Any picture in the data below should be skipped, while every line is repeated exactly.

Input data
BEGIN

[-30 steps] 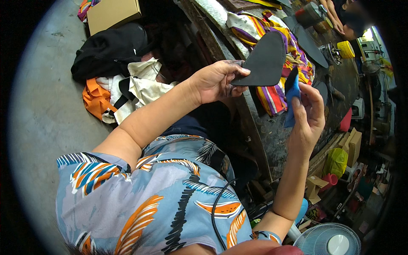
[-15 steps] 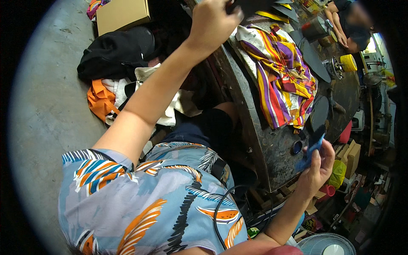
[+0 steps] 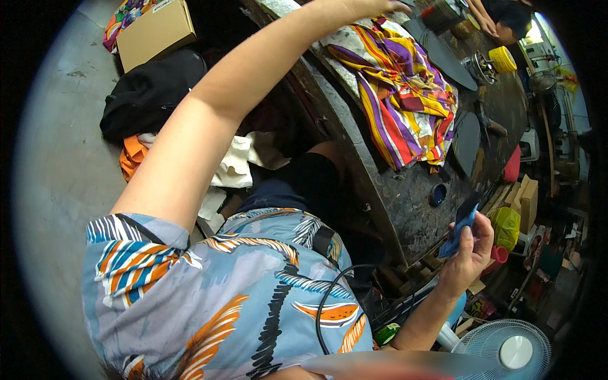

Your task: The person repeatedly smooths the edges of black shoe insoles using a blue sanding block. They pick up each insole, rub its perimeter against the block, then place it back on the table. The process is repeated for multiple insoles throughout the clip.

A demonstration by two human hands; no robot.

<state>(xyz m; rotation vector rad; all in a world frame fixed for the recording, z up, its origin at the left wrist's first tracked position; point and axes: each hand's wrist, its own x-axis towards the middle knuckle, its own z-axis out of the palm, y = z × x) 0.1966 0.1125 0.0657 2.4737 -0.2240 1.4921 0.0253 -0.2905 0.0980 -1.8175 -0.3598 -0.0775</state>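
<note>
My right hand [image 3: 470, 259] pinches a small blue piece [image 3: 457, 237] with a flat black end, between thumb and fingers, beside the near corner of the dark worktable [image 3: 411, 228]. Its exact kind is not clear. My left arm stretches to the top edge of the view, where my left hand [image 3: 373, 6] is partly cut off above the far end of a striped cloth [image 3: 405, 95]. Whether that hand holds something does not show. A small round dark blue pot [image 3: 437, 195] sits on the table near my right hand.
Dark flat sheets [image 3: 467, 144], a wooden-handled tool [image 3: 494, 126] and a yellow container [image 3: 502, 59] lie beyond the cloth. A fan [image 3: 506, 351] stands at the lower right. On the left are a cardboard box [image 3: 155, 35] and a black bag [image 3: 149, 95]. Another person's arm [image 3: 484, 19] shows at the back.
My left hand has reached farther up and away, partly out of view; the dark thing by it no longer shows. My right hand keeps the blue piece. The whole view has shifted slightly.
</note>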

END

Solution for this problem
[-30 steps] 
[-15 steps] 
[+0 steps] 

Your task: The person repeatedly smooths the edges of black shoe insoles using a blue sanding block. They pick up each insole, rub its perimeter against the block, then place it back on the table. The process is repeated for multiple insoles throughout the clip.

A demonstration by two human hands; no robot.

<state>(xyz m; rotation vector rad; all in a world frame fixed for the recording, z up, its origin at the left wrist's first tracked position; point and axes: each hand's wrist, its own x-axis towards the middle knuckle, its own z-axis out of the palm, y = z × x) 0.1966 0.1125 0.0657 2.4737 -0.2240 1.4921 0.0253 -0.2905 0.0980 -1.8175 -0.3598 -0.0775</state>
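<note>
My right hand [image 3: 470, 259] pinches a small blue piece [image 3: 457, 237] with a flat black end, between thumb and fingers, beside the near corner of the dark worktable [image 3: 411, 228]. Its exact kind is not clear. My left arm stretches to the top edge of the view, where my left hand [image 3: 373, 6] is partly cut off above the far end of a striped cloth [image 3: 405, 95]. Whether that hand holds something does not show. A small round dark blue pot [image 3: 437, 195] sits on the table near my right hand.
Dark flat sheets [image 3: 467, 144], a wooden-handled tool [image 3: 494, 126] and a yellow container [image 3: 502, 59] lie beyond the cloth. A fan [image 3: 506, 351] stands at the lower right. On the left are a cardboard box [image 3: 155, 35] and a black bag [image 3: 149, 95]. Another person's arm [image 3: 484, 19] shows at the back.
My left hand has reached farther up and away, partly out of view; the dark thing by it no longer shows. My right hand keeps the blue piece. The whole view has shifted slightly.
</note>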

The answer has been supplied in full.